If the QUAD does anything useful, it should be seeking to do it in collaboration with China and not in opposition to it.
SEATO was established at the behest of the US in 1954. It was designed for the containment of China and communist influence in South East Asia, but the Philippines and Thailand were the only South East Asian countries to join. Pakistan was the only other Asian country. SEATO was dominated by outsiders – the US, UK, France, New Zealand and Australia. Those outsiders contributed 75% of SEATO’s civilian and military budget.
The QUAD looks to have many of the features of the failed SEATO. It doesn’t include significant South East Asian countries. It looks more and more like the paper tiger that SEATO turned out to be. The QUAD lacks regional support and a common purpose. It has a lot of meetings, but little substance.
There is a pattern in all this – our loss of sovereignty to the US. The QUAD is another example of our “vassal” status. James Curran in the AFR tells us that Albanese in more American than the Americans themselves. Gareth Evans commented that Richard Marles’ dewey eyed love affair with the US is beyond parody
The United States Studies Centre authored our tainted Defence Strategic Review. Our Department of Defence secretly employed US admirals. We learned about it in US media and not from our craven MSM.
Our vassal status can be well judged by the US bases at Pine Gap, Darwin and Tindal, the Force Posture Agreement, AUKUS and much more including “interoperability and interchangeability” of our militaries. Perth is to have nuclear powered and presumably nuclear-armed US submarines based there. We won’t ask, of course, and the US won’t tell us if they are nuclear armed. Or if the US B52s operating out of Tindal are carrying nukes!

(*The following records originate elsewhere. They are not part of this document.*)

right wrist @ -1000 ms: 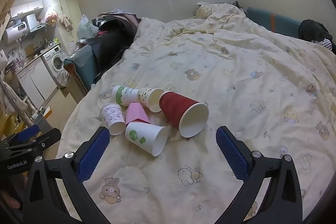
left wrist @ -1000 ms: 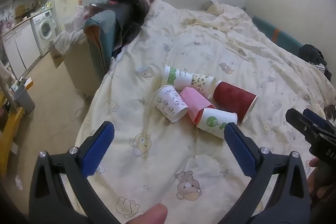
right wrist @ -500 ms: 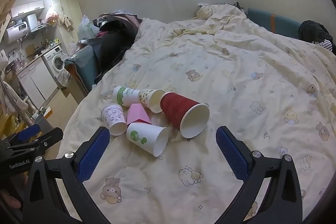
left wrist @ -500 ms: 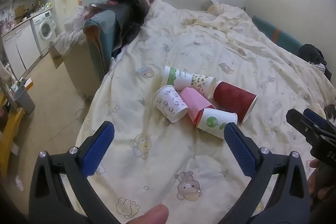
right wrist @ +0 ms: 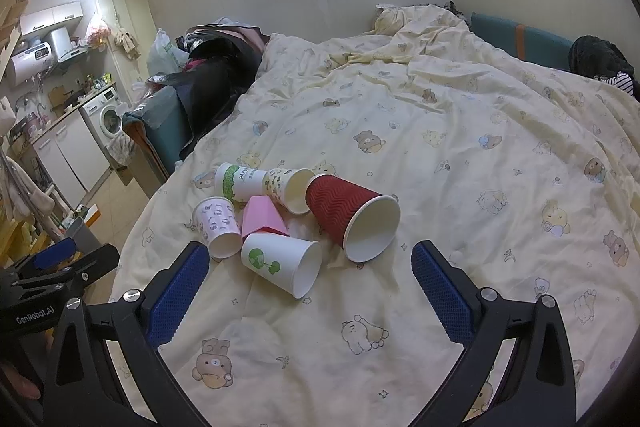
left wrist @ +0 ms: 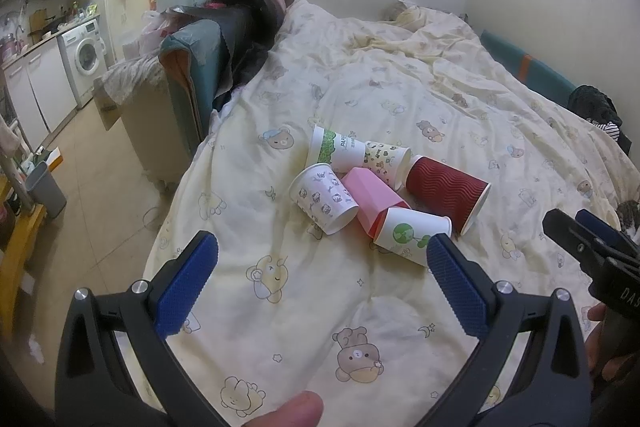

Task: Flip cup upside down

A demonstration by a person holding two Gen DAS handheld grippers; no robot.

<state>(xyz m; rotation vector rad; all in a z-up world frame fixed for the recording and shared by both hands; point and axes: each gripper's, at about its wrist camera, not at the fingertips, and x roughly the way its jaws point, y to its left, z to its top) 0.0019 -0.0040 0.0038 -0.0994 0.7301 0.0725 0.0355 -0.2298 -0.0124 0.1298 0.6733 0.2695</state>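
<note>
Several paper cups lie on their sides in a cluster on the bed. A red ribbed cup point(right wrist: 348, 213) point(left wrist: 446, 189) lies at the right with its mouth toward me. A white cup with a green tree point(right wrist: 282, 265) point(left wrist: 412, 235), a pink cup point(right wrist: 262, 217) point(left wrist: 370, 197), a white cartoon-print cup point(right wrist: 216, 227) point(left wrist: 324, 201), a green-banded cup point(right wrist: 238, 183) point(left wrist: 338, 149) and a spotted cup point(right wrist: 288, 187) point(left wrist: 386, 161) lie beside it. My left gripper point(left wrist: 322, 283) is open and empty, short of the cups. My right gripper point(right wrist: 310, 289) is open and empty, just before the tree cup.
The bed has a cream quilt with bear prints point(right wrist: 460, 147). Its left edge drops to a tiled floor point(left wrist: 92, 179). A teal chair piled with dark clothes point(left wrist: 208, 55) stands by the bed. A washing machine point(left wrist: 84, 61) and cabinets stand at far left. Dark clothing point(right wrist: 600, 61) lies at far right.
Both grippers have drifted very slightly; the cups have not moved and both grippers stay open.
</note>
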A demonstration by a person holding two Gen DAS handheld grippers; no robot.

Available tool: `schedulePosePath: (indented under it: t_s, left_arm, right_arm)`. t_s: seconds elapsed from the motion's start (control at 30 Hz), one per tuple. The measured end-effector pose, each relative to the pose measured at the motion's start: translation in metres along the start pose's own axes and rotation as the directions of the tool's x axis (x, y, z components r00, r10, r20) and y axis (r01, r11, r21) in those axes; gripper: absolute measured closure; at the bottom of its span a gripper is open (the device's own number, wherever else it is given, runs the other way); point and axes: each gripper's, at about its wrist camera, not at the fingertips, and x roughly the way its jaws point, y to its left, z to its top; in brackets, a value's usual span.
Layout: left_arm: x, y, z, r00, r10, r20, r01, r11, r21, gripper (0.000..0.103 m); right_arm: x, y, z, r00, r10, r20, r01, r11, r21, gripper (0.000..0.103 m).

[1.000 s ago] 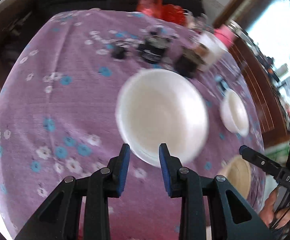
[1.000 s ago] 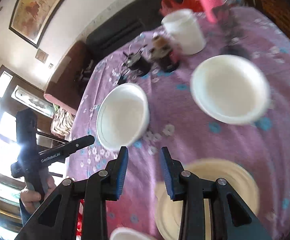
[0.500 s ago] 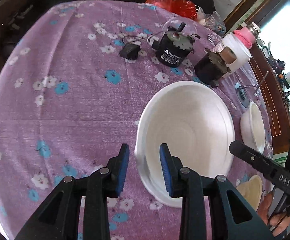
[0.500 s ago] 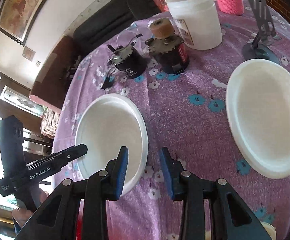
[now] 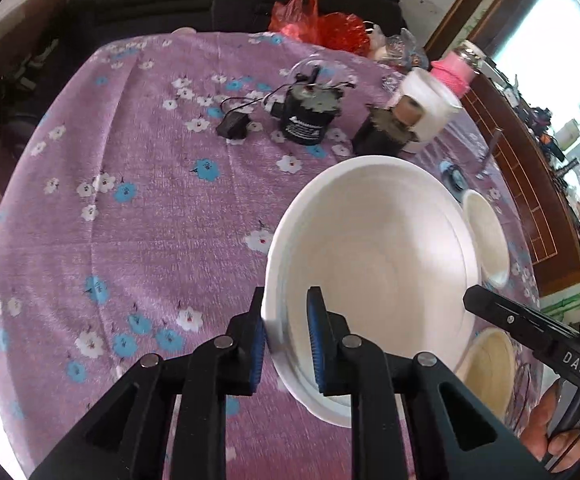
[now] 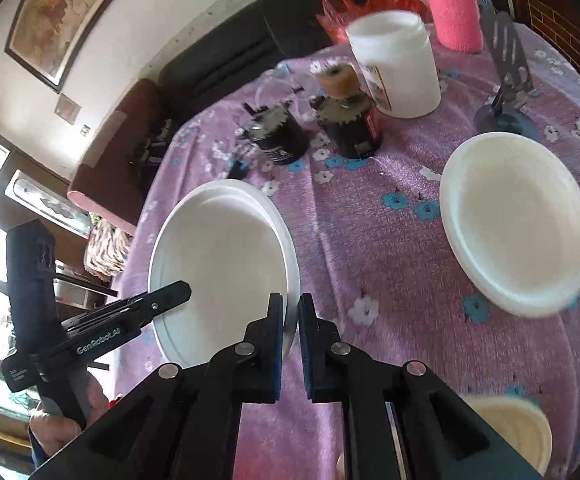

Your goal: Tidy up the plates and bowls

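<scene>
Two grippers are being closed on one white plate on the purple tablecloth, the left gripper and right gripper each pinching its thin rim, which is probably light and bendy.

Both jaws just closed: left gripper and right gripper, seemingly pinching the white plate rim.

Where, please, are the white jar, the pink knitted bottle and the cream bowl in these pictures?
white jar [image 6: 399, 68]: right wrist view, on its side wall.
pink knitted bottle [image 6: 457, 18]: right wrist view, on the knitted sleeve.
cream bowl [image 6: 509, 436]: right wrist view, on its inside, near the lower right edge.
</scene>
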Motion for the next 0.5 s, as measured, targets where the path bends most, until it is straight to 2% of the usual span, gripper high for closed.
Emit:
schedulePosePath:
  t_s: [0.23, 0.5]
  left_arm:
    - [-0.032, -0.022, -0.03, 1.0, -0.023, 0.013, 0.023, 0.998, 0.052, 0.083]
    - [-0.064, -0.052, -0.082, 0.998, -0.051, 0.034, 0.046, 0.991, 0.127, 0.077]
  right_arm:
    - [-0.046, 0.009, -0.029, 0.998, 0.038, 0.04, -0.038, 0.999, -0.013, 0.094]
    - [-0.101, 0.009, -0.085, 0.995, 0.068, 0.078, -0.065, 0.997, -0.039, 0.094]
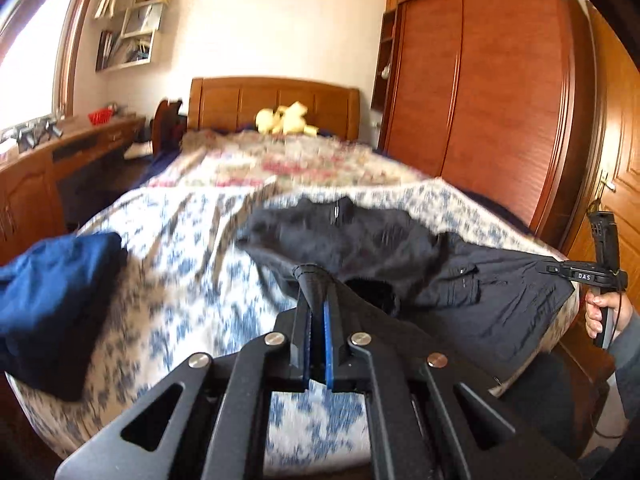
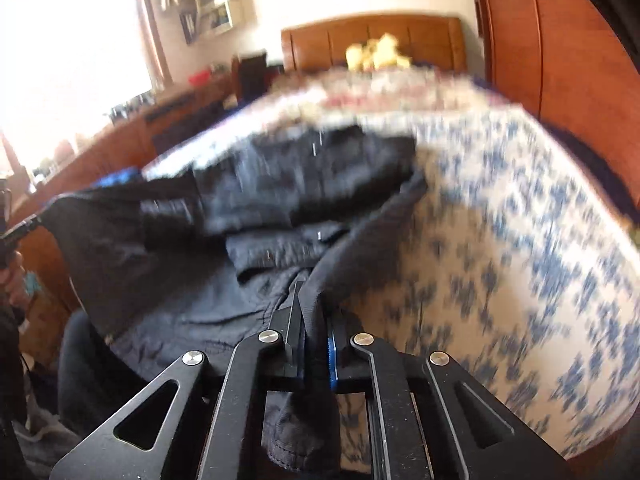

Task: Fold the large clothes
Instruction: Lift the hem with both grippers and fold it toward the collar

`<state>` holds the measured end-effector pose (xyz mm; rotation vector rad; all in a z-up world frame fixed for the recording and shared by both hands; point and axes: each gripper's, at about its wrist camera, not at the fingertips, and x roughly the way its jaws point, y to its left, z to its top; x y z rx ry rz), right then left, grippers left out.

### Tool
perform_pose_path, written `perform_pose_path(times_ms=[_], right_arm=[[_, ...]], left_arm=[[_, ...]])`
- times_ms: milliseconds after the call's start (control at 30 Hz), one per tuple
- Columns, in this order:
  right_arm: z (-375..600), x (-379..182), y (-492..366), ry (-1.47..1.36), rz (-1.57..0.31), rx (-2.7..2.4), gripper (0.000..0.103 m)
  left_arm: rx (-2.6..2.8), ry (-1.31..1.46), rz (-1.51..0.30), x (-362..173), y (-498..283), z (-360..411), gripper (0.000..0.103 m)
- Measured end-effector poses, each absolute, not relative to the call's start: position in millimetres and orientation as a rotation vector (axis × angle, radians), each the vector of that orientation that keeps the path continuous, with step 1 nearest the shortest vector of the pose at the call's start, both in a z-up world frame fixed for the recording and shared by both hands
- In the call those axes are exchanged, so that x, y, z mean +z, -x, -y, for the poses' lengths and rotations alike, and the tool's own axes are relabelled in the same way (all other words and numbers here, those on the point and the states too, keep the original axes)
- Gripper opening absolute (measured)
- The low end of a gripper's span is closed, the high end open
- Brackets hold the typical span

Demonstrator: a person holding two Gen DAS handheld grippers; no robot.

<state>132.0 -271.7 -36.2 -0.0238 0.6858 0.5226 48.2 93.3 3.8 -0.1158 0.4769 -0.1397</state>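
Your left gripper (image 1: 318, 280) is clamped on a corner of the black garment (image 1: 400, 252), jaws pinched tight with fabric between the pads. Your right gripper (image 2: 310, 300) likewise pinches an edge of the same garment, cloth draped over its fingers. The garment lies spread across the near end of the bed (image 1: 192, 264), on the blue-flowered cover. A folded blue garment (image 1: 56, 300) sits to its left.
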Motion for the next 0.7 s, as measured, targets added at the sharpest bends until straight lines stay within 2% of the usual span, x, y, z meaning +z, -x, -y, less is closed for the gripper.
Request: perform_pose_path(times_ms=[433, 567, 700], right_arm=[[285, 88, -74, -0.005, -0.423, 0.566, 0.004], [293, 99, -64, 0.024, -0.409, 0.547, 0.004], [288, 73, -90, 0.074, -0.479, 0.51, 0.004]], left_arm=[[-0.193, 0.119, -0.29, 104, -3, -102, 0.002], [-0.156, 0.115, -0.294, 100, -14, -107, 0.002], [-0.101, 0.134, -0.367, 68, -57, -119, 0.003]])
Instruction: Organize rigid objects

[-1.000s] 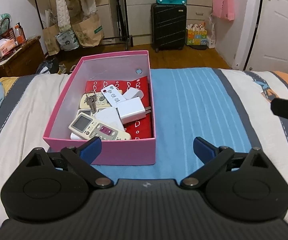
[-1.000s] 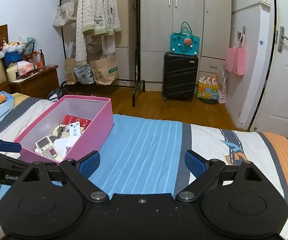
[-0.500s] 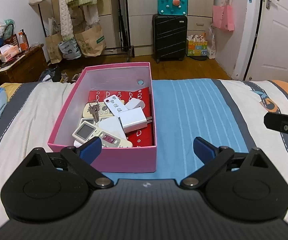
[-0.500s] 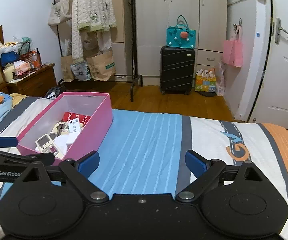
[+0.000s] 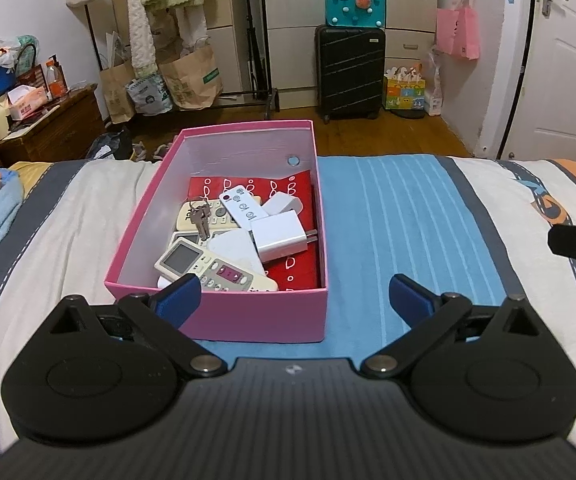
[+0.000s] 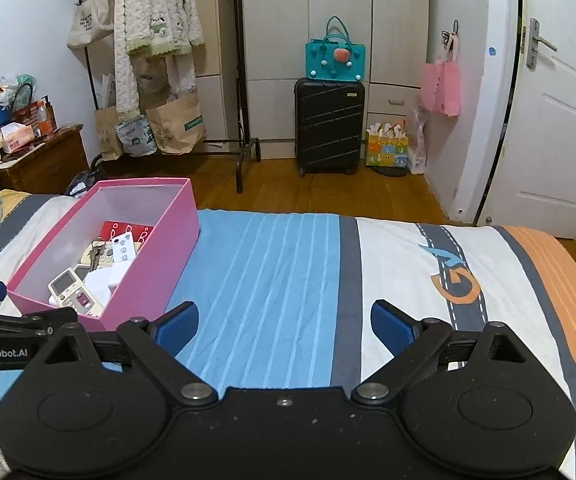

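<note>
While your left claw hangs wide and empty before the pink box on the bed, its near wall hides part of a remote. Your right claw, also wide and empty, shows only partly in the left view's edge.

One pink box is sitting on the bed. Lying inside it are four remote controls, two white chargers, one bunch of keys and one red packet, possibly two overlapping; I cannot tell.
</note>
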The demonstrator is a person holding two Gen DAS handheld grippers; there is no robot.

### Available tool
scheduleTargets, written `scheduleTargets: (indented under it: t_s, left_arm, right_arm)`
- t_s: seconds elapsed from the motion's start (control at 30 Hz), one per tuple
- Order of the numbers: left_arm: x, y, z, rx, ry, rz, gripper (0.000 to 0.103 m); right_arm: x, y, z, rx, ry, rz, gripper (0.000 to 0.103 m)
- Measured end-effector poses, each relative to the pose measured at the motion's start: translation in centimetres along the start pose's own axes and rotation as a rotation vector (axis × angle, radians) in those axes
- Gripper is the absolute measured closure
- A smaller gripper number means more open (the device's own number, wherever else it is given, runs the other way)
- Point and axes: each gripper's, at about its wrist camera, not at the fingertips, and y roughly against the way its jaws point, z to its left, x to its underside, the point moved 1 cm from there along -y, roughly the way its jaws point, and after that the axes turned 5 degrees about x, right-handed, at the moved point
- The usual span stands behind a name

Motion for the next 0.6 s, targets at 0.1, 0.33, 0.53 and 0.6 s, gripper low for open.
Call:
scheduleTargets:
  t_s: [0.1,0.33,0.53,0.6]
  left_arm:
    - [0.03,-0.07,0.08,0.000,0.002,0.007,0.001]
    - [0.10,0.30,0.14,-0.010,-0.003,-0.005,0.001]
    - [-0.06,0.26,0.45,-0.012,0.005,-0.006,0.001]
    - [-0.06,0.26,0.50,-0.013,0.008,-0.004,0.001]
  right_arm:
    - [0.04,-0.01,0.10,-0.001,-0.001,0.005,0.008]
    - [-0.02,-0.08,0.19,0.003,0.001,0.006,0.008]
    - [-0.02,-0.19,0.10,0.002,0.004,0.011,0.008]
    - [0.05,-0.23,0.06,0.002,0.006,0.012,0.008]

These US bases put us at great risk even more than AUKUS which is so absurd it will probably never happen. US submarine construction is way behind schedule and way ahead of budget. And who in their right minds would be confident of UK shipbuilding by BAE at Barrow-in-Furness?
These key US bases would be under attack if the US provokes war with China over Taiwan. China would not attack mainland America for fear of massive retaliation. As a staunch US ally, we would be very much at risk.
If there was any consolation in the Delaware non-event, at least we were not asked to cede more bases to the US. That is well in hand. The Deputy Secretary of State, Kurt Campbell, has boasted that the US “has locked Australia in for the next 40 years”.
What was that about Australian sovereignty? Stop laughing, this is very serious.